Précautions et effets indésirables graves (EIG)

N’importe quel médicament peut entraîner des EIG. Fort heureusement, il s’agit d’événements extrêmement rares et les médicaments utilisés pour la DMM sont parmi les plus sûrs.

Lorsque la charge parasitaire est importante chez les patients atteints d’onchocercose, le traitement peut entraîner douleurs, fièvre et oedème, en fonction du nombre de vers présents. Ces effets ne durent qu’un ou deux jours et doivent faire l’objet d’un traitement symptomatique. Le traitement à l’ivermectine de patients présentant un taux élevé de co-infection par la loase peut entraîner un ensemble de symptômes, qui peuvent dans de rares cas entraîner des anomalies neurologiques et même un coma. En cas d’infection par Loa loa, il est important de solliciter l’avis d’experts avant de commencer un traitement, que celui-ci soit individuel ou à l’échelle de la communauté.

L’azithromycine peut entraîner de légers maux d’estomac. Dans de très rares cas, l’albendazole peut entraîner une réaction cutanée grave, un syndrome de Stevens-Johnson.

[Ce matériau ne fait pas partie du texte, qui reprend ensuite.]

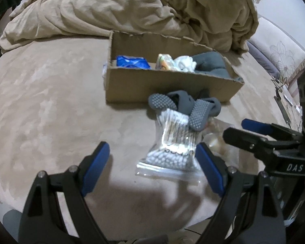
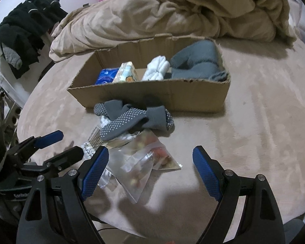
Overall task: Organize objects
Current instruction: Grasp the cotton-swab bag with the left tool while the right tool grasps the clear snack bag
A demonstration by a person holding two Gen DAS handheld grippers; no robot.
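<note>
A cardboard box (image 1: pixel 168 87) (image 2: pixel 152 95) sits on the tan bed and holds a blue packet (image 1: pixel 132 62) (image 2: pixel 105 77), a tissue pack (image 2: pixel 125 74), white cloth (image 2: pixel 157 70) and a grey garment (image 1: pixel 211 64) (image 2: pixel 197 63). In front of it lie grey dotted grip socks (image 1: pixel 183 105) (image 2: pixel 132 118), partly over a clear bag of cotton swabs (image 1: pixel 172 146) and small zip bags of coloured bits (image 2: pixel 144 162). My left gripper (image 1: pixel 152 158) (image 2: pixel 69 142) is open just before the swab bag. My right gripper (image 2: pixel 150 162) (image 1: pixel 233 128) is open above the zip bags.
A rumpled tan duvet (image 1: pixel 132 10) (image 2: pixel 172 10) is piled behind the box. Dark clothes (image 2: pixel 24 32) hang at the far left beyond the bed edge. A pale pillow or headboard (image 1: pixel 280 48) lies to the right. Bare bed surface (image 2: pixel 264 111) stretches to the right of the box.
</note>
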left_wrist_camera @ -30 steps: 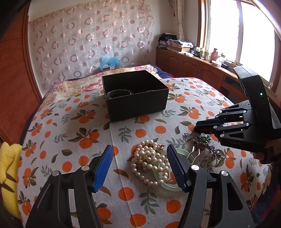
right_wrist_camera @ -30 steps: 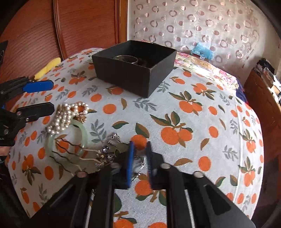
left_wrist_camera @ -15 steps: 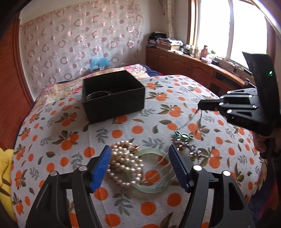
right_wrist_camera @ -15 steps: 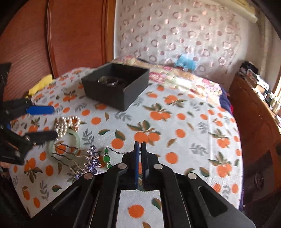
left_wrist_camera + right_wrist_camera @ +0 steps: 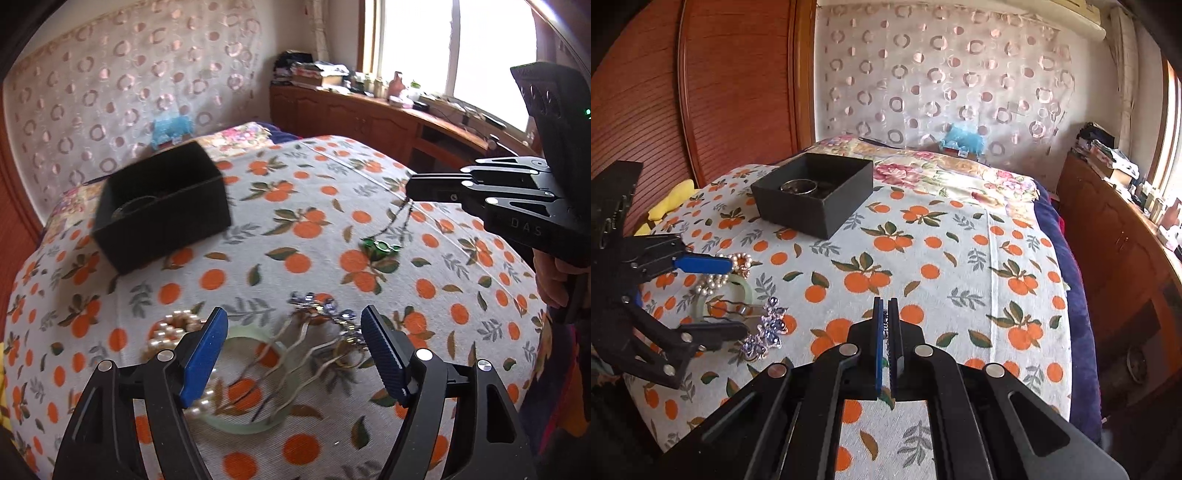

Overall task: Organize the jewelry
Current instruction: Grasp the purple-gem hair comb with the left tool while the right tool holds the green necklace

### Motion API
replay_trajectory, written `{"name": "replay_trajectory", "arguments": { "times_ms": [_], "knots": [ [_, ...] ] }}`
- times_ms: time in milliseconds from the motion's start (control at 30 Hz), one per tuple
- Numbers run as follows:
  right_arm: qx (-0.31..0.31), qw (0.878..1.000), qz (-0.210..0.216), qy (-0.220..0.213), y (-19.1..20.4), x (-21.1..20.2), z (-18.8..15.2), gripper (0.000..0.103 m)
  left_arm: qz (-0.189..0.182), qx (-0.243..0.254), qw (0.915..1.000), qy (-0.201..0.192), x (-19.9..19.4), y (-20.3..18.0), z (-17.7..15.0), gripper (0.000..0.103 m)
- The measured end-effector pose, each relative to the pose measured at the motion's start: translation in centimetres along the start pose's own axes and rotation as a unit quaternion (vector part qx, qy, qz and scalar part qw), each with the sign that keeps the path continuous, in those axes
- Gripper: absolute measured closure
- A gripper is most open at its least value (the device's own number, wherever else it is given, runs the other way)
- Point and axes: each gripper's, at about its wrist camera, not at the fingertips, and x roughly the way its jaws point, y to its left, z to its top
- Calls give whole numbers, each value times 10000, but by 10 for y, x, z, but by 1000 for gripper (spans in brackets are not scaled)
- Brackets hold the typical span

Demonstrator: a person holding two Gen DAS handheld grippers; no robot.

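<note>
My right gripper [image 5: 886, 332] is shut on the thin chain of a necklace [image 5: 400, 218]. Its green pendant [image 5: 380, 247] dangles just above the orange-print bedspread [image 5: 325, 229]. In the left wrist view the right gripper [image 5: 410, 188] hangs at the right. My left gripper [image 5: 293, 350] has its jaws opening, pads not pressing on anything, low over a pale jade bangle [image 5: 243, 421] and a hair comb [image 5: 314, 306] with purple crystals. A pearl bracelet [image 5: 173, 328] lies just left of it. The black box [image 5: 812, 192] at the far left holds a metal bangle [image 5: 798, 186].
A yellow item [image 5: 676, 199] lies at the bed's left edge by the wooden panel. A wooden cabinet [image 5: 1126, 240] runs along the right, past the bed's edge. A blue object [image 5: 960, 140] sits by the curtain behind the box.
The right gripper closed on the necklace chain and rose, lifting the green pendant away from the pile. The left gripper shifted from the pearls toward the bangle and comb, jaws wider.
</note>
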Motion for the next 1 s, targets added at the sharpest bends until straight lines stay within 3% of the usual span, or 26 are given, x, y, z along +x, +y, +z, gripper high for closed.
{"name": "replay_trajectory", "arguments": {
  "times_ms": [200, 600, 667, 800, 1000],
  "knots": [
    [38, 10000, 38, 20, 0, 2, -6, 100, -136, 220, 9992, 299, 16, -10, 1, 31],
    [15, 10000, 72, 12, 0, 0, -8, 100, -50, 670, 9966, 487, 25, -18, 4, 28],
    [12, 10000, 87, 24, 1, 1, -8, 100, -78, 722, 9962, 484, 25, -18, 4, 31],
    [22, 9999, 117, 61, 4, 5, -8, 100, -175, 773, 9955, 529, 28, -18, 5, 49],
    [22, 9999, 127, 67, 5, 5, -9, 100, -77, 651, 9969, 433, 27, -9, 8, 50]
  ]
}}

Avant le traitement, le personnel de santé impliqué dans la DMM doit se familiariser avec les effets indésirables éventuels et y sensibiliser la population sans exagérer. Il doit ensuite notifier rapidement tous les cas d’effets indésirables et traiter les patients concernés de manière appropriée.

La DMM ne suffit pas

Le traitement des MTN à chimiothérapie préventive par DMM est de première importance. La distribution répétée du médicament peut réduire la prévalence de la maladie. Toutefois, afin de maintenir les acquis de la DMM, nous devons fournir des efforts considérables pour améliorer l’apport en eau salubre, l’assainissement et l’hygiène. En outre, la prise en charge de la morbidité associée au trachome et à la filariose lymphatique requiert des interventions spécifiques. La distribution de masse de médicaments ne suffit pas et il ne faut pas négliger ces autres mesures.

Référence

1 Organisation mondiale de la Santé. Chimioprévention des helminthiases chez l’homme : Manuel à l’intention des professionnels de la santé et des administrateurs de programmes. Genève, Suisse : OMS, 2008.